- **EXERCISE DIRECTIONS**:
Copy every line of the records below that holds the word "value".

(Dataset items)
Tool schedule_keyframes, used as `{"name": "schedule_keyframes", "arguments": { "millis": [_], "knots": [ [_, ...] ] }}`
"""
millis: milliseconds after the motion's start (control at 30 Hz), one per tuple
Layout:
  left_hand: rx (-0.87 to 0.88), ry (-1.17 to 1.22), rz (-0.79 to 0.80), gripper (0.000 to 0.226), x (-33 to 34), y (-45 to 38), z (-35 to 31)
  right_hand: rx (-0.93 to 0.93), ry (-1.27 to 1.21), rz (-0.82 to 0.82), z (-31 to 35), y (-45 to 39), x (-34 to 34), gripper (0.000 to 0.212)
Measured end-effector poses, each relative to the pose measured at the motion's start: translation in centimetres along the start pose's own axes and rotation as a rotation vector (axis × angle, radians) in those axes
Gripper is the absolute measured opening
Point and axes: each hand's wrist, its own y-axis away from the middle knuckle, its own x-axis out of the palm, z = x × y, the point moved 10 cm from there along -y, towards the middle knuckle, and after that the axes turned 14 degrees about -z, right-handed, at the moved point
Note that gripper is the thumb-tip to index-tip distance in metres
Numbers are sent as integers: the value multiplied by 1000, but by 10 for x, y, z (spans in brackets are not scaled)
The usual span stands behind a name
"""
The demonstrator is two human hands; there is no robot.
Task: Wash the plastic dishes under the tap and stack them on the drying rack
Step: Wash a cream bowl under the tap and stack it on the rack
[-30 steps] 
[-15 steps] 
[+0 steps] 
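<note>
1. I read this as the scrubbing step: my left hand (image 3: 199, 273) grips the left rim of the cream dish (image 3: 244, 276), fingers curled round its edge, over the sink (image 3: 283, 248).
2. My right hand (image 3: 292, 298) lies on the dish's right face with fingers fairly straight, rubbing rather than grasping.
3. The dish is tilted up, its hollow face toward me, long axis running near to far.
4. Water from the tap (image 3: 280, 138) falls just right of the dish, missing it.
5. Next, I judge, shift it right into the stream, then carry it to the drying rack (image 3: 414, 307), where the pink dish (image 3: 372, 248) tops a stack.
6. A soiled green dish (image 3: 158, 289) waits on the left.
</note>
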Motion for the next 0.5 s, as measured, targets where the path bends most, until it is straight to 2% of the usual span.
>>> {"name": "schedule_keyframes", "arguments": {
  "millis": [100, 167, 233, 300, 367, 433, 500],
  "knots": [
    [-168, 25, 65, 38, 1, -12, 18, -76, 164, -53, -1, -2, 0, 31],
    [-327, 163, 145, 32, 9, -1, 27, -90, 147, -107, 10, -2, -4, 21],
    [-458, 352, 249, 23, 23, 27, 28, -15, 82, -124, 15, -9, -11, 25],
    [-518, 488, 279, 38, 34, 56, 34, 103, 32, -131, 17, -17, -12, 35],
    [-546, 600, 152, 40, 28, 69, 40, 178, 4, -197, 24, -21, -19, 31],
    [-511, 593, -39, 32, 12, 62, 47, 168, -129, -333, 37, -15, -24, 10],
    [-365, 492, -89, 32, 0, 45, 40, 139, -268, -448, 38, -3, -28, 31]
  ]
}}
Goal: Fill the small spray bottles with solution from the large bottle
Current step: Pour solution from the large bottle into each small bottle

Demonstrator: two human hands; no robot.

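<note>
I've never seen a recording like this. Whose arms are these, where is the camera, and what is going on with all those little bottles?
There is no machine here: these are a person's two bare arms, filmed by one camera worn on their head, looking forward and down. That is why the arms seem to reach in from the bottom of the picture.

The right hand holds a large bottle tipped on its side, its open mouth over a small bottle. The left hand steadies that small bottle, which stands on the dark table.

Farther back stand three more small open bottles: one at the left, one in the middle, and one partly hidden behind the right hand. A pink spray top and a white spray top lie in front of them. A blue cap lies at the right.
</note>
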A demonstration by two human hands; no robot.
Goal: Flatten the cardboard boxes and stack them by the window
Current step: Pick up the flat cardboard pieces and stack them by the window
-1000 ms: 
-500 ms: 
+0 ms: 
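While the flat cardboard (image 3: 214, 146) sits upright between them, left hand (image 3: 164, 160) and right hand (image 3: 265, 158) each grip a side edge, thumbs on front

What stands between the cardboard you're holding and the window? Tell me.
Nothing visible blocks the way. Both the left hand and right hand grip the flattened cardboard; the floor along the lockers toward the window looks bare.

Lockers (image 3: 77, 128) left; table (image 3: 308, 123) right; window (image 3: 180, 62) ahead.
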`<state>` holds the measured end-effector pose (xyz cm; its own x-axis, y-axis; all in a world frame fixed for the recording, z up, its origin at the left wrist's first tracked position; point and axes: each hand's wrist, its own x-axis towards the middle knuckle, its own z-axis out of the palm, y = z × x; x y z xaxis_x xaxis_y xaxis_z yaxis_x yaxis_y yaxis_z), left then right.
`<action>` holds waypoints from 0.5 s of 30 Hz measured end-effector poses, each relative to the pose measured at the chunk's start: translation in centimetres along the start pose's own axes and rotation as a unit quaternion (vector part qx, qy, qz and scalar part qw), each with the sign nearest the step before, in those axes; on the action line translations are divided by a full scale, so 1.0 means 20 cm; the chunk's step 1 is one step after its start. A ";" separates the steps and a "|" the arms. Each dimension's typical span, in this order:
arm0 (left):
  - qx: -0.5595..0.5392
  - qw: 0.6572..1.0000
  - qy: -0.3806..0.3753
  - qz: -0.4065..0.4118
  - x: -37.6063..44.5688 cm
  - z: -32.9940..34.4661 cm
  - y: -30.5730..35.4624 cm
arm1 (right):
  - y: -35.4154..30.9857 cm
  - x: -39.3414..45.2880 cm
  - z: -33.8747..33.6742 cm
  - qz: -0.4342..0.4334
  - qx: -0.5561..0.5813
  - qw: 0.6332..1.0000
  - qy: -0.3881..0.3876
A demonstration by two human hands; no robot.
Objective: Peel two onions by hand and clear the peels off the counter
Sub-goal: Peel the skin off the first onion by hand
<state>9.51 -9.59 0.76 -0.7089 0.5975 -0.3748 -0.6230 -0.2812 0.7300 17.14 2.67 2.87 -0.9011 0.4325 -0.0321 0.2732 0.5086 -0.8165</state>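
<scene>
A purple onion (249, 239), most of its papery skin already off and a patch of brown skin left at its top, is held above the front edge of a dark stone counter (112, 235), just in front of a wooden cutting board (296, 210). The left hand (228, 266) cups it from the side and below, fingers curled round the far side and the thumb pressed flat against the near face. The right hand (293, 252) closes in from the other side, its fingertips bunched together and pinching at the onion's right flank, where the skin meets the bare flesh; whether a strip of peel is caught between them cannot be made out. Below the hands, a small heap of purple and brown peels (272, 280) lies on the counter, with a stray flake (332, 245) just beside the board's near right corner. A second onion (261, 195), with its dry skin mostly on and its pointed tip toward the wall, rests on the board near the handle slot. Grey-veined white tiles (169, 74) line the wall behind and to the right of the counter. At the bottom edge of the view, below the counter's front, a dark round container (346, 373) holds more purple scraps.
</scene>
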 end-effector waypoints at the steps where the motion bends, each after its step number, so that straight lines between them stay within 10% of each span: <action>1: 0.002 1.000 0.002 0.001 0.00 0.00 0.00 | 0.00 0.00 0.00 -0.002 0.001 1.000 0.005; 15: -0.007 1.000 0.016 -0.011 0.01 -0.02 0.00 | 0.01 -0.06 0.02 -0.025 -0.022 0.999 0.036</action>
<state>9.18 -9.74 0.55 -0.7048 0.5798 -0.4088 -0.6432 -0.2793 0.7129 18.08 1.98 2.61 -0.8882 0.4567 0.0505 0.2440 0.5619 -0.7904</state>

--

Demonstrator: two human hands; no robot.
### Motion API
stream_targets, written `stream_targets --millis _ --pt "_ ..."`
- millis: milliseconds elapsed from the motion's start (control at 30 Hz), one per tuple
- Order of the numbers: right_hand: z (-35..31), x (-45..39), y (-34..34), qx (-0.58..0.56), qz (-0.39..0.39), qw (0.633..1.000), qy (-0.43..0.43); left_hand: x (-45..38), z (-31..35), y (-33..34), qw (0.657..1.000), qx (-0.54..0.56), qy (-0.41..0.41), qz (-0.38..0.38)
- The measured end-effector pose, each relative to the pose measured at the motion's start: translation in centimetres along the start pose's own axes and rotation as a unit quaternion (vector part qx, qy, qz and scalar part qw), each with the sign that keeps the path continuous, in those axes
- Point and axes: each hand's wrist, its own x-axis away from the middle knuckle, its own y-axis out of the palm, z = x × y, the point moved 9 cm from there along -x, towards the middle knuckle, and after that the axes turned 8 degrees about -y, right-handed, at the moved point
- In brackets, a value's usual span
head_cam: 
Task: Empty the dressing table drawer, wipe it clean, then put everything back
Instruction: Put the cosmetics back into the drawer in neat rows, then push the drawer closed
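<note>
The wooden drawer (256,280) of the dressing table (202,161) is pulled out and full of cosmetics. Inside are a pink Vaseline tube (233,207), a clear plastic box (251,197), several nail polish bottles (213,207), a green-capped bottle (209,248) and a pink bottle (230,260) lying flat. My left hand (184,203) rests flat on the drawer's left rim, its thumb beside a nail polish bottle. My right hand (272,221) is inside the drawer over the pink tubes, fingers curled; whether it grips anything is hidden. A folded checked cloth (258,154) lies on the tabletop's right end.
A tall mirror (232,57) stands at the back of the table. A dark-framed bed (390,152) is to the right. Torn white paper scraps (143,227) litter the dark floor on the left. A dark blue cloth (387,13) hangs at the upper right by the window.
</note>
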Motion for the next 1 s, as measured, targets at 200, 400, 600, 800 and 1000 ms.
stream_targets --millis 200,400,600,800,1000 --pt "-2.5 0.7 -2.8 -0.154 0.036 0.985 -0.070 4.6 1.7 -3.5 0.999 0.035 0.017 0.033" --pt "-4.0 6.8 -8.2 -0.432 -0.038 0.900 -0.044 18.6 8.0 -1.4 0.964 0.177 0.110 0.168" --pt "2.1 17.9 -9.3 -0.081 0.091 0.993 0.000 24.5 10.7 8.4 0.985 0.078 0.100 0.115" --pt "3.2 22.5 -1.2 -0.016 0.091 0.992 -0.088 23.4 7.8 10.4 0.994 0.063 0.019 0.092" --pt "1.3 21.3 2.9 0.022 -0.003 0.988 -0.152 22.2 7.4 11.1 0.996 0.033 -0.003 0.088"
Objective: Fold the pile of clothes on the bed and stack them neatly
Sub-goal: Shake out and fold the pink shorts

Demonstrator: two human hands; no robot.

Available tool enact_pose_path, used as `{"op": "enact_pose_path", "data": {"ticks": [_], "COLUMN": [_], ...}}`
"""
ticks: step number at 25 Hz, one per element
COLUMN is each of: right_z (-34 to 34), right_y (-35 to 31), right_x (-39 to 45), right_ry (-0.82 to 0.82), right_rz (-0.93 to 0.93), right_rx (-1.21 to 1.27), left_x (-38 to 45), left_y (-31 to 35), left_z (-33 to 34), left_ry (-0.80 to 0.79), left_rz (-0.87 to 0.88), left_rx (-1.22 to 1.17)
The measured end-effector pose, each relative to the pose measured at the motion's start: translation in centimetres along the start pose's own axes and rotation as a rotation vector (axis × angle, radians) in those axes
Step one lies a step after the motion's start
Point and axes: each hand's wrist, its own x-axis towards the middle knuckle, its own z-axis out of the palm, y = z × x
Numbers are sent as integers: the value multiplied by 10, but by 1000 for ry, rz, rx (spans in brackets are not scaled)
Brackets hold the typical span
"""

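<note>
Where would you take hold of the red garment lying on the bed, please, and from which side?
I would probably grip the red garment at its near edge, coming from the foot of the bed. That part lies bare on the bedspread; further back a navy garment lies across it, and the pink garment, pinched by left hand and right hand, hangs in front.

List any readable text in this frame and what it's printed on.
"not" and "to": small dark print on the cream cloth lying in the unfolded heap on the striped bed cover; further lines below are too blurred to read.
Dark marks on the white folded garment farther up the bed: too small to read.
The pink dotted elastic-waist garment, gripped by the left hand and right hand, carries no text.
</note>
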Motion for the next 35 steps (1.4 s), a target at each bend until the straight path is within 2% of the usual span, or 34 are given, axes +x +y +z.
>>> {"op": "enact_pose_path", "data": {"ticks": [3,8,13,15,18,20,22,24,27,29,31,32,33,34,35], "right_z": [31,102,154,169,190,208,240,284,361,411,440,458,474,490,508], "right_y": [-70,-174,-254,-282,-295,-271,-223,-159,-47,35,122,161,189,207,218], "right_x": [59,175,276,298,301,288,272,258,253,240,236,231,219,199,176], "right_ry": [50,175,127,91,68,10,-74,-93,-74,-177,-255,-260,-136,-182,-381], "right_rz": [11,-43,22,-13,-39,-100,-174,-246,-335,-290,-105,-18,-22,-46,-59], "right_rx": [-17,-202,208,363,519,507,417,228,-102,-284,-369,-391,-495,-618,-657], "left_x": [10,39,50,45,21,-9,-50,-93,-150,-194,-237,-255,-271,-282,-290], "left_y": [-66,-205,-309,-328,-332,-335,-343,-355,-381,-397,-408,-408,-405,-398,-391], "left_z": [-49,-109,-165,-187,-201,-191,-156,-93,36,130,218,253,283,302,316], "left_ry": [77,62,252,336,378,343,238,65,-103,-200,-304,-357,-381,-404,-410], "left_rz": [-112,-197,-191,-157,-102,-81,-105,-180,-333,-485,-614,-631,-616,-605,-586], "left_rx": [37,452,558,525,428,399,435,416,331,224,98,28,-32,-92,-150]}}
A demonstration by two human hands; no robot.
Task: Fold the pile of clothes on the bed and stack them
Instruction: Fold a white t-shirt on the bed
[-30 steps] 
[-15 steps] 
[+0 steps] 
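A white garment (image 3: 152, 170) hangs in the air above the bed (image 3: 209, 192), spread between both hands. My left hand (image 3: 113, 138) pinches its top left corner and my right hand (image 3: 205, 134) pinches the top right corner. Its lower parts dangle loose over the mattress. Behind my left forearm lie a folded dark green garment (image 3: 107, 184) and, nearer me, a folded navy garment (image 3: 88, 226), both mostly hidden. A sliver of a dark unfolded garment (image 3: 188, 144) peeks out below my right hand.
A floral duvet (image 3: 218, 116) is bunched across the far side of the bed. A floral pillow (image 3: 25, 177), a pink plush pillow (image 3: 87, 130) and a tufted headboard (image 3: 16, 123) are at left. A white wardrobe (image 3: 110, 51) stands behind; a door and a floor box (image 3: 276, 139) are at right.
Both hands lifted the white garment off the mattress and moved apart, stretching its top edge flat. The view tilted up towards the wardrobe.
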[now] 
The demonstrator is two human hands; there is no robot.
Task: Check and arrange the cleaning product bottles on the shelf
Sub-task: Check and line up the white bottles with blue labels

- **RESULT OF THIS EXERCISE**:
Numbers are sent as integers: the value multiplied by 1000, but by 10 for x, y, z (spans in brackets are not scaled)
- In brackets, a value's usual span
Numbers are sent as integers: the value multiplied by 10, but by 1000 for ry, rz, rx (spans in brackets are not scaled)

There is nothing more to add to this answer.